• Fiercely Fragile

    Date posted: January 28, 2009 Author: jolanta
    I first came across Nava Lubelski’s work in 2007, during open studios
    at CUE Art Foundation while she was a resident artist there. Her
    delicate and sinuous abstractions beckoned me from across the room. It
    was only up close that I realized they were not just made of paint, nor
    were they merely drawn. The intricate networking line-work that is her
    signature was, in fact, achieved through thread embroidery. This
    technique proves especially compelling in the service of the themes of
    her most recent solo show at LMAKprojects.
    Image

    Jill Smith

    Image

    I first came across Nava Lubelski’s work in 2007, during open studios at CUE Art Foundation while she was a resident artist there. Her delicate and sinuous abstractions beckoned me from across the room. It was only up close that I realized they were not just made of paint, nor were they merely drawn. The intricate networking line-work that is her signature was, in fact, achieved through thread embroidery. This technique proves especially compelling in the service of the themes of her most recent solo show at LMAKprojects. Titled, Recombination, her point of departure for this show, is the structure of recombinant DNA, a concept that forms the perfect metaphor for her ink-stained and splattered surfaces, which are then re-contoured with stitching. This is particularly evident in works like The Obvious Results of Unusual Circumstances (2008), a canvas depicting cell-like orbs and splashes hovering on a ground the color of green medical scrubs (the perfect shade to emphasize a biomedical mood). The contour stitching simultaneously brings to mind tendrils, hairs, and spider webs, which in concert evoke the connotation with a collection of witchlike ingredients intended for some voodoo version of genetic engineering.

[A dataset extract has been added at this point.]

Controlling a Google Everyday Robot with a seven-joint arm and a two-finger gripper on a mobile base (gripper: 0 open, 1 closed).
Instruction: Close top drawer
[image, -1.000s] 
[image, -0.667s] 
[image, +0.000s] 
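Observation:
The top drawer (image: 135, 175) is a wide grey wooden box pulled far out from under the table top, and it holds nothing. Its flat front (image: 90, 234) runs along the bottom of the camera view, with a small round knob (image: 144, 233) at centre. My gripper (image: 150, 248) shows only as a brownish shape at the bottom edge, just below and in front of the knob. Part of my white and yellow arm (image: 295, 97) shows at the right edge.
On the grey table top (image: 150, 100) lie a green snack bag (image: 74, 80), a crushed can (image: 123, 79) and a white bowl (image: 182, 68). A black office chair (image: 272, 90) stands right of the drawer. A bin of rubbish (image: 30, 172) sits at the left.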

    Yet, not all the work is so dense. More esoteric and luminous in ambience is Exactly What We Thought Would Happen (2008) a more dispersed composition of delicately floating stains of pale aquamarines, pinks, violets, and yellows This work in particular channels her fellow post-abstract expressionist, Ingrid Calame, who like Lubelski, contends with the splatters and stains of action painting through a graphic, traced, and contoured approach to the splatter. Only Lubelski, like Ghada Amer, uses the fragility of thread to make her graceful marks.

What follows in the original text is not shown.